Structuur: elk virus bestaat uit twee elementaire componenten. de eerste is een streng genetisch materiaal, desoxyribonucleïnezuur (dna) of ribonucleïnezuur (rna). in tegenstelling tot levende cellen hebben virussen dna of rna, maar niet beide. het genetisch materiaal is een sjabloon voor het bepalen van de structuur en het gedrag van een cel. in een virus zit een omhullend eiwit dat "capside" wordt genoemd.Deze coating dient om het nucleïnezuur te beschermen en helpt bij de overdracht tussen gastcellen. Het capsid bestaat uit vele kleine eiwitdeeltjes die "capsomeren" worden genoemd en kan in drie algemene vormen worden gevormd: spiraalvormig, icosaëdervormig en complex. Sommige van de meer geavanceerde virussen hebben een derde structuur die het capsid omringt. Dit is hetDe envelop wordt de 'envelop' genoemd en bestaat uit een bilipidenlaag, zoals een celmembraan, en glycoproteïnen, die zijn opgebouwd uit eiwitten en koolhydraten. De envelop dient om het virus te vermommen zodat het eruitziet als een 'echte' cel, en het beschermt tegen de verschijning als vreemde stof voor het immuunsysteem van de gastheer. De structuur van een virus is nauw verwant aan dezijn manier van voortplanten.

Voortplanting: Zodra een geschikte gastheercel is gevonden, hecht het virus zich aan het oppervlak van de cel of wordt het opgenomen in de cel door een proces dat "fagocytose" wordt genoemd. Vervolgens laat het virus zijn genetisch materiaal los in de cel door middel van normale cellulaire processen. De cel stopt met het produceren van de eiwitten die de cel nodig heeft om te overleven.Het virus gebruikt energie en materialen uit de cel om het nucleïnezuur en de capsomeren te produceren om talrijke kopieën van het originele virus te maken. Wanneer de virusklonen gevormd zijn, veroorzaken ze een breuk in de gastheercel, waarbij het virus vrijkomt om naburige cellen te infecteren.

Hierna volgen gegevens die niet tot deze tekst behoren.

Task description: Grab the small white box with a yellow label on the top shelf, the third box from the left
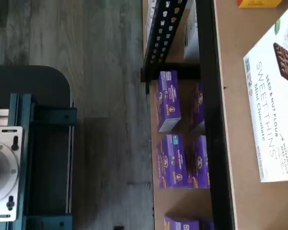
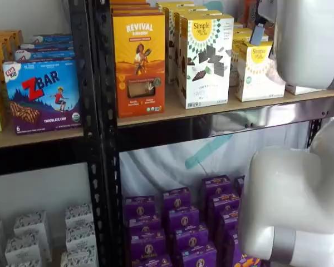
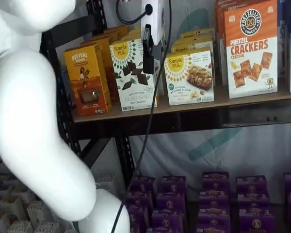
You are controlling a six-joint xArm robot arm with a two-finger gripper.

Gastheren en resistentie: Van virussen is bekend dat ze bijna elk type gastheer met levende cellen kunnen infecteren. dieren, planten, schimmels en bacteriën zijn allemaal vatbaar voor virale infectie. maar virussen hebben de neiging om enigszins specifiek te zijn wat betreft het type cellen dat ze infecteren. plantenvirussen zijn niet uitgerust om dierlijke cellen te infecteren. een bepaald plantenvirus kan bijvoorbeeld een aantal planten infecteren.Soms kan een virus het ene wezen infecteren en geen kwaad doen, maar een ravage aanrichten als het een ander, maar nauw verwant wezen infecteert. Bijvoorbeeld, herten dragen het Hantavirus zonder merkbaar effect op knaagdieren, maar als het Hantavirus een persoon infecteert, zijn de effecten dramatisch en vaak dodelijk, ziekte die gekenmerkt wordt door overmatig bloeden. Het meesteDe meeste dierlijke virussen zijn echter soortspecifiek. Dit betekent dat ze slechts één diersoort infecteren. Het feline immunodeficiëntievirus (FIV) infecteert bijvoorbeeld alleen katten; het humane immunodeficiëntievirus (HIV) infecteert alleen mensen.

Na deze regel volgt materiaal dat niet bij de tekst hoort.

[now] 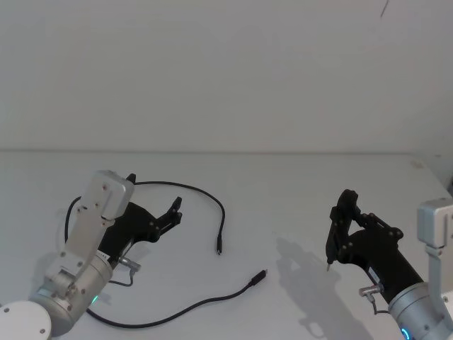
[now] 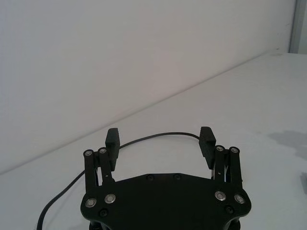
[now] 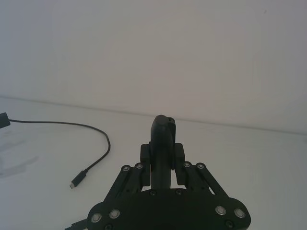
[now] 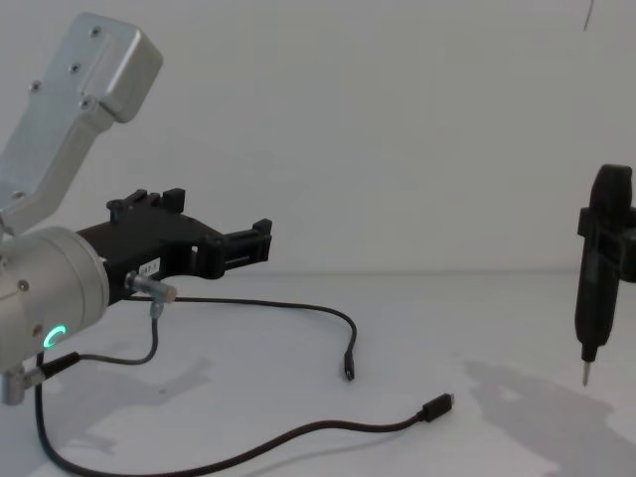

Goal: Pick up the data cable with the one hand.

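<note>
The data cable (image 1: 209, 197) is a long thin black line looping on the white table (image 1: 283, 191). One plug (image 1: 219, 250) ends its upper arc, and the other plug (image 1: 262, 274) ends the lower run near the front. My left gripper (image 1: 175, 211) hovers open above the table just inside the upper arc, nothing between its fingers. In the left wrist view the cable (image 2: 144, 139) runs on the table beyond the open left gripper (image 2: 160, 136). My right gripper (image 1: 341, 221) is off to the right, shut on a black pen-shaped tool (image 1: 331, 244) that points tip down.
A short dark wire with metal plugs (image 1: 124, 271) hangs from my left wrist. The right wrist view shows the cable (image 3: 98, 133) and a plug (image 3: 77, 181) beyond the held tool (image 3: 163, 139). A plain white wall (image 1: 226, 71) stands behind the table.
</note>
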Controlling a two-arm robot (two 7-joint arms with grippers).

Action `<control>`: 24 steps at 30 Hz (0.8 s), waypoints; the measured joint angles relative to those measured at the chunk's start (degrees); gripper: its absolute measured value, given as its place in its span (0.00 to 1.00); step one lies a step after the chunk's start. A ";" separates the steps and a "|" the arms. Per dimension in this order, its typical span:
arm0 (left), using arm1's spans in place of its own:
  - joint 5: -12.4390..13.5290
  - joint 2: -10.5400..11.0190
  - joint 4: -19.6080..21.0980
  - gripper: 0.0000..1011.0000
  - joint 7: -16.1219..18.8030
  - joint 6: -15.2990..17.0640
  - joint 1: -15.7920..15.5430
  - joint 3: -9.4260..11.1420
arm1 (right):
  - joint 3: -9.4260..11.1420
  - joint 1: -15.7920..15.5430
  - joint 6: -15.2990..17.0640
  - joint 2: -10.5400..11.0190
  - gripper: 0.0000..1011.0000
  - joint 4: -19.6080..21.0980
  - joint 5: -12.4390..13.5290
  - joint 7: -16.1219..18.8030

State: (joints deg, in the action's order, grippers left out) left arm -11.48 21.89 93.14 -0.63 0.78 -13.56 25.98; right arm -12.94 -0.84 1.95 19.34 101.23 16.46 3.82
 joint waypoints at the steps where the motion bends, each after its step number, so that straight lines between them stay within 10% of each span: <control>1: 0.00 0.00 0.00 0.99 0.01 0.00 0.00 0.00 | 0.00 0.00 0.00 0.00 0.28 0.00 0.00 0.01; 24: -0.57 0.87 0.02 0.99 -3.76 -0.15 -0.62 0.63 | 0.00 0.00 0.00 0.00 0.28 -0.01 0.00 0.01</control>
State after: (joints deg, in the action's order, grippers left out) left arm -12.05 22.77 93.16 -4.39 0.63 -14.18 26.61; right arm -12.94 -0.84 1.95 19.33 101.23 16.47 3.83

Wat moet de gastheer doen om virusinfectie te voorkomen? Antilichamen zijn stoffen die een indringer vernietigen en voorkomen dat de gastheer dezelfde ziekte in de toekomst opnieuw oploopt. antilichamen zijn specifiek voor elke indringer en elke keer dat een nieuwe ziekte wordt opgelopen, wordt een nieuwe set antilichamen aangemaakt.Dit proces van het maken van antilichamen die specifiek zijn voor het virus van infectie duurt ongeveer zeven dagen. de cel die geïnfecteerd is met een virus produceert echter kleine eiwitten die interferonen worden genoemd. deze interferonen komen binnen drie tot vijf dagen vrij en voorkomen infectie van naburige cellen totdat antilichamen kunnen worden gemaakt.Het hoeft geen betoog dat er nog steeds onderzoek wordt gedaan naar het nut van interferonen bij de behandeling van virussen, maar het feitelijke mechanisme van een interferon is niet helemaal bekend. Er zijn enkele antivirale geneesmiddelen die kunnen worden toegediend in het geval van virale infecties, maar het immuunsysteem van het lichaam wordt grotendeels ingeschakeld om dit soort infecties te bestrijden.

Bacteriën

Bacteriën verschillen sterk van virussen. Ten eerste zijn bacteriën veel groter. Het grootste virus is even groot als de kleinst bekende bacterie (een bijzondere grootte voor bacteriën). Maar bacteriën zijn nog steeds microscopisch klein en kunnen niet met het blote oog worden gezien. Ze zijn zo klein dat de afmetingen van bacteriën worden gemeten in micrometers (10.000 micrometer = 1 centimeter). InTer vergelijking: de kop van een speld is ongeveer 1000 micrometer breed. Hoewel complexer dan een virus, is de structuur van een bacterie nog steeds relatief eenvoudig.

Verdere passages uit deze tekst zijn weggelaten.